TASK DESCRIPTION:
Wherever the word "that" shows up in the data, report the line it sits in.

RECORDS TO PROCESS:
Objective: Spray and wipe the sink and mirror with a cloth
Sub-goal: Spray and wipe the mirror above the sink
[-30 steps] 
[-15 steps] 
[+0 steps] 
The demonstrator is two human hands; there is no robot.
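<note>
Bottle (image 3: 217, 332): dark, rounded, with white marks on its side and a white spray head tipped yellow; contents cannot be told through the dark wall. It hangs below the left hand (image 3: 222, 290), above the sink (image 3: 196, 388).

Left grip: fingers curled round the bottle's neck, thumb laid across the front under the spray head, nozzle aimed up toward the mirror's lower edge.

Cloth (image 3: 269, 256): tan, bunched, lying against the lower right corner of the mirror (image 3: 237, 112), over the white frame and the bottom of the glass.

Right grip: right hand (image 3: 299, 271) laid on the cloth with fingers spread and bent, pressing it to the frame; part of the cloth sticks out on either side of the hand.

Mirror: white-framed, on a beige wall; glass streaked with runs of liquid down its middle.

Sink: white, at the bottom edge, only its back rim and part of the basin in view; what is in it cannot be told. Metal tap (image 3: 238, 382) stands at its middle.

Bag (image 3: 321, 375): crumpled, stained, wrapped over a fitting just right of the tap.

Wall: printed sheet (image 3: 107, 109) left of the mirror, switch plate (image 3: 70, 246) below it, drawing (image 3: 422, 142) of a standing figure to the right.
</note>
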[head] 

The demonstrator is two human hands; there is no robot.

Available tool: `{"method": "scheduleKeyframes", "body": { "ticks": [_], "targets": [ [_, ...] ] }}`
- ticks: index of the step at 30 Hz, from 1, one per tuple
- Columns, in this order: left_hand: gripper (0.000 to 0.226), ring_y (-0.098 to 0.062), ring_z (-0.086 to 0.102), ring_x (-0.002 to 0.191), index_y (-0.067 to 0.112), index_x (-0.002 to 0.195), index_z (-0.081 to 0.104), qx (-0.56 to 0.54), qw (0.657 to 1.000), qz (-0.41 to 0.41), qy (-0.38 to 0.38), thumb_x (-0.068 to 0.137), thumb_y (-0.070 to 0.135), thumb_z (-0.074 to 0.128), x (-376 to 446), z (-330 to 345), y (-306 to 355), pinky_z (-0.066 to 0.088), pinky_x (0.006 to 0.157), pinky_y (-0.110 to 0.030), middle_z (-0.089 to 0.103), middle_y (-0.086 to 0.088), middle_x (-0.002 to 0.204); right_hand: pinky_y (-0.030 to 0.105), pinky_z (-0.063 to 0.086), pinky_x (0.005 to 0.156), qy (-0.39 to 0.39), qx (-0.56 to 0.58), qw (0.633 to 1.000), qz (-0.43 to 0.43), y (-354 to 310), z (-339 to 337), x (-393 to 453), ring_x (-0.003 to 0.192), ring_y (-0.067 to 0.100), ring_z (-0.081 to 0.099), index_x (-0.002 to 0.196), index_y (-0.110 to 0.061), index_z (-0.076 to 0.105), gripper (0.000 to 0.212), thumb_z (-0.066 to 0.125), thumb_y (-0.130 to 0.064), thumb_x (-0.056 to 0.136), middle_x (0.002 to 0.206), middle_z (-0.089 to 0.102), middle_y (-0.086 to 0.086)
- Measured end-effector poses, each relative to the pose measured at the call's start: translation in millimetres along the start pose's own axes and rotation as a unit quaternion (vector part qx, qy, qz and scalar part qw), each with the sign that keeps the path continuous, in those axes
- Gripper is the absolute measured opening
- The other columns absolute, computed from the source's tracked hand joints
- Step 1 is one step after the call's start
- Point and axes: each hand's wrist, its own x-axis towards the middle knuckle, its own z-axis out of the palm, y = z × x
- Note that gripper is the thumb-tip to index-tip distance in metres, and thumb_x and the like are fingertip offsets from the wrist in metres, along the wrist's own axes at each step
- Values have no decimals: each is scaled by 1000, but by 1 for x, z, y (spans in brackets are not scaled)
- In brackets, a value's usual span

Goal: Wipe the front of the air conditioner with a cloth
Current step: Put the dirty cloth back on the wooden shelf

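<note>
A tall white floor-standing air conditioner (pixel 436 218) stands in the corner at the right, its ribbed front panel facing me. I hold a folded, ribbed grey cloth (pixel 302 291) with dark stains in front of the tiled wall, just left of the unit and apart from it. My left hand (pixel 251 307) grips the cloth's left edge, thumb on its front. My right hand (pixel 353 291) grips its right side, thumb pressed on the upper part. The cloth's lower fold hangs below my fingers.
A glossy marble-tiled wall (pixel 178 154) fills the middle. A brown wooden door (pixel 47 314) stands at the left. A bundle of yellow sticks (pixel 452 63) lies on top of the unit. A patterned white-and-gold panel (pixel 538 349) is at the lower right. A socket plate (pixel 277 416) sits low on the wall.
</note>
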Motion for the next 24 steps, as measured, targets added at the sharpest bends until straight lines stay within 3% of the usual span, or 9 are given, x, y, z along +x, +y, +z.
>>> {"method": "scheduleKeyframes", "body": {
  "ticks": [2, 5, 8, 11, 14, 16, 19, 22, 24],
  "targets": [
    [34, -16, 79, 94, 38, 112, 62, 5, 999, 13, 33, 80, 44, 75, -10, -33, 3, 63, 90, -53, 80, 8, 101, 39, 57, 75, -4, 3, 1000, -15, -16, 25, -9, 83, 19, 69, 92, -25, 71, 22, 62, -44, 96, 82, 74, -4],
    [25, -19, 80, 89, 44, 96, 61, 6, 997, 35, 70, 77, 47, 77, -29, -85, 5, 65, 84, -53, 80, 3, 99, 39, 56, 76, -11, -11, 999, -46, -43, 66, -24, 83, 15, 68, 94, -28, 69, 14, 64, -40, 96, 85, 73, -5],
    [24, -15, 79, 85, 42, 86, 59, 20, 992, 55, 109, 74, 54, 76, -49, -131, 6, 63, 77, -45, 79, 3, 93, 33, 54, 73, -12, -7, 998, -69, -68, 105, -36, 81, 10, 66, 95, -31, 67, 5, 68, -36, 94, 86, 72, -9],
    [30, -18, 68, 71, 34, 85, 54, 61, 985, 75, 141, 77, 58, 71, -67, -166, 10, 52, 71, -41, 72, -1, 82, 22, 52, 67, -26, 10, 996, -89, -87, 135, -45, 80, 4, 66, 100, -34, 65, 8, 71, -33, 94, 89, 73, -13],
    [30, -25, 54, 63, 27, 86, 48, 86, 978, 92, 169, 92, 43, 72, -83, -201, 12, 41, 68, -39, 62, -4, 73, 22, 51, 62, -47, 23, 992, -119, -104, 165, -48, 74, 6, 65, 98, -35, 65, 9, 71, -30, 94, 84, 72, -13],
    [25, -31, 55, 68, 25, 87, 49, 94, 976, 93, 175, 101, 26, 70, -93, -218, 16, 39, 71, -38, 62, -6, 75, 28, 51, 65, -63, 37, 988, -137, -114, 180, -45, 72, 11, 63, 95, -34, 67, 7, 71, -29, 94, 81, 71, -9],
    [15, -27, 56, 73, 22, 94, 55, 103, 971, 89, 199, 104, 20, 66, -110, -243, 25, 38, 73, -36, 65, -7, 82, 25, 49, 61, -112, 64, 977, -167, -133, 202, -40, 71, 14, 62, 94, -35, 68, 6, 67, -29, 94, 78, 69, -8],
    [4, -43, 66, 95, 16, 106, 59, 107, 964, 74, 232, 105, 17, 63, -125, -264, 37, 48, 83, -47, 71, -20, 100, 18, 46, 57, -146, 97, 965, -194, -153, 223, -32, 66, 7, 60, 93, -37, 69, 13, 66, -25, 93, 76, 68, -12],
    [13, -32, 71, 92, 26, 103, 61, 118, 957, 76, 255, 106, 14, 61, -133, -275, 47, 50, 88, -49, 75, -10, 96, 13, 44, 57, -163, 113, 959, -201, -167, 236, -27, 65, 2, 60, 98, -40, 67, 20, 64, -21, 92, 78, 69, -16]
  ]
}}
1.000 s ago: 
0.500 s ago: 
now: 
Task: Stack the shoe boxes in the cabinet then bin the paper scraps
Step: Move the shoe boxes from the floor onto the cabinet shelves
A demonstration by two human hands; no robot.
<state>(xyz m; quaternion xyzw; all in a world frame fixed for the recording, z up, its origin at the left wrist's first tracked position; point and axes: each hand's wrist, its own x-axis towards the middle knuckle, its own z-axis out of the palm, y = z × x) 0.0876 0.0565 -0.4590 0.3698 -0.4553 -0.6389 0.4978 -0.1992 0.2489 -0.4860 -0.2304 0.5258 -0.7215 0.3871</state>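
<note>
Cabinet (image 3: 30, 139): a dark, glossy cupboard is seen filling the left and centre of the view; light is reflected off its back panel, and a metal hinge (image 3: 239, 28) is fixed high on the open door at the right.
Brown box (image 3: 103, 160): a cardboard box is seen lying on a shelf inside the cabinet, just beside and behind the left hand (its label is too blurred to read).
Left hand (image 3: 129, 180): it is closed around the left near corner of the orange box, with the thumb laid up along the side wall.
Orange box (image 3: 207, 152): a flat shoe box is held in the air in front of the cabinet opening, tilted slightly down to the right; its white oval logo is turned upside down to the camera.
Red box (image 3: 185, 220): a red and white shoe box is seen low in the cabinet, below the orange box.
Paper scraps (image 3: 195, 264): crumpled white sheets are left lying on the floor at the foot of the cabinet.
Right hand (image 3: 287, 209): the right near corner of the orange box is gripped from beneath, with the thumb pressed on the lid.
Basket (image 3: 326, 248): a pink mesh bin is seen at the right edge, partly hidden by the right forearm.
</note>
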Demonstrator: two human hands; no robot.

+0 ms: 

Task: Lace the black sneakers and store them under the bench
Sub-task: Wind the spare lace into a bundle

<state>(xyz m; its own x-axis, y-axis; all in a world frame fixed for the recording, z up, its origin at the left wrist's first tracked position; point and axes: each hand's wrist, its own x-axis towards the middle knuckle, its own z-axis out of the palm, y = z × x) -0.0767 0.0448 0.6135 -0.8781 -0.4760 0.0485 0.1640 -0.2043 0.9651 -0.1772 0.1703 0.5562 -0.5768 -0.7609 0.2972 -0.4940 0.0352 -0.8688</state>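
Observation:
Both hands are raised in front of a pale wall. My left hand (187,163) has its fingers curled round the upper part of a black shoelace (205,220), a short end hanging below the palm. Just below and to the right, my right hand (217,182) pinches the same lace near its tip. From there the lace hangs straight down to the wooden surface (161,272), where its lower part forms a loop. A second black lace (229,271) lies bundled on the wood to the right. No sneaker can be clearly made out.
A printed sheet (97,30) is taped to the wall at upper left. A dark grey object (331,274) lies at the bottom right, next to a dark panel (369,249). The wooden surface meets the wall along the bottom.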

WRITTEN RESPONSE:
- Measured end-effector poses, each relative to the pose measured at the call's start: translation in millimetres along the start pose's own axes and rotation as a unit quaternion (vector part qx, qy, qz and scalar part qw), each with the sign that keeps the path continuous, in those axes
- Note that gripper is the thumb-tip to index-tip distance in metres, and thumb_x and the like are fingertip offsets from the wrist in metres, along the wrist's own axes at each step

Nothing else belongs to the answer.